Glad you found a doctor that you can work with. You're the one that's doing all the work, you know. She's just a guide, showing you the way through the jungle....
Posted by: Harl Delos | 15 August 2008 at 09:46 PM
There's nothing else to say but I love you and support you unconditionally, perfectionist or manic or whatever.
I know I speak for many, many others.
At your side,
Grace
xo
Posted by: Grace D | 15 August 2008 at 10:50 PM
Oh, how I wish you were here in D.C. with us. I would give you a giant hug, and we would exchange these sorts of stories.
Because of what happened to Lillian all those years ago, because of what happened to her daughter (my great-grandmother) and how she was looked at and talked about, and because of some of my own experiences (and cycles), I'm very sensitive about the ways and degrees to which the mainstream think some people need to be treated. I am so glad you walked out of that first office so many years ago and that in Salt Lake you found someone better.

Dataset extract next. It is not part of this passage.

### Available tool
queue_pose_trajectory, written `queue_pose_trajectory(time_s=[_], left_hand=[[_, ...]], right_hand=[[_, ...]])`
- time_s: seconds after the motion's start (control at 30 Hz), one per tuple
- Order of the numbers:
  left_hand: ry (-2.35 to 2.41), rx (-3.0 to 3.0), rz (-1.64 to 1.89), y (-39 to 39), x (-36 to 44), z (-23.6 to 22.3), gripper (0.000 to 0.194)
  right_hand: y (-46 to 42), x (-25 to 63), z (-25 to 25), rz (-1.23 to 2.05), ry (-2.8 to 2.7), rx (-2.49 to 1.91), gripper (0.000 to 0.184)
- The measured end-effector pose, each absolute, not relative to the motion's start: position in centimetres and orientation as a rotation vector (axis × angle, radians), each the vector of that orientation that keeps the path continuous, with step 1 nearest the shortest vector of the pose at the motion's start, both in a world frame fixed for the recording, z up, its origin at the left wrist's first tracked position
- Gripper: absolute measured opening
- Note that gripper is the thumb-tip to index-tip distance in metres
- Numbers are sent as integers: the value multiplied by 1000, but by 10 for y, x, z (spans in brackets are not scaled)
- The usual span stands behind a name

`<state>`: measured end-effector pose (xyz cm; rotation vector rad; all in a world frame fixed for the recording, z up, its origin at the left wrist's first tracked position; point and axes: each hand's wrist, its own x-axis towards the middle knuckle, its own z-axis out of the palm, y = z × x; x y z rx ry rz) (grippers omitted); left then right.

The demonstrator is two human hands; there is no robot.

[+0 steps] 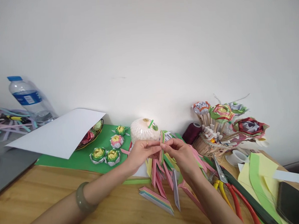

I started to write more here about my thoughts on this (including the moments of brilliant creativity that can come with manic phases, such as the bout of creativity you described the other day), but it seemed like it would need further explanation/qualification, more than I could or should write out in a comment thread. So I'll just shut up. And say I'm glad you're sleeping again. And that imperfections can sometimes be and give rise to beautiful things, so much so that I struggle with calling them imperfections, rather than just differences. And that you are loved by many, I'm sure, not in spite of so-called imperfections but in part because of them.
Posted by: stephanie e. | 16 August 2008 at 07:02 AM
I can't even begin to tell you how thrilled I am to have run across your blog. Saw it on 'Good Mom/Bad Mom' (mine was listed there today too) so I had to come find this person that was talking about mental illness.
Good to see another person being so open and honest about it.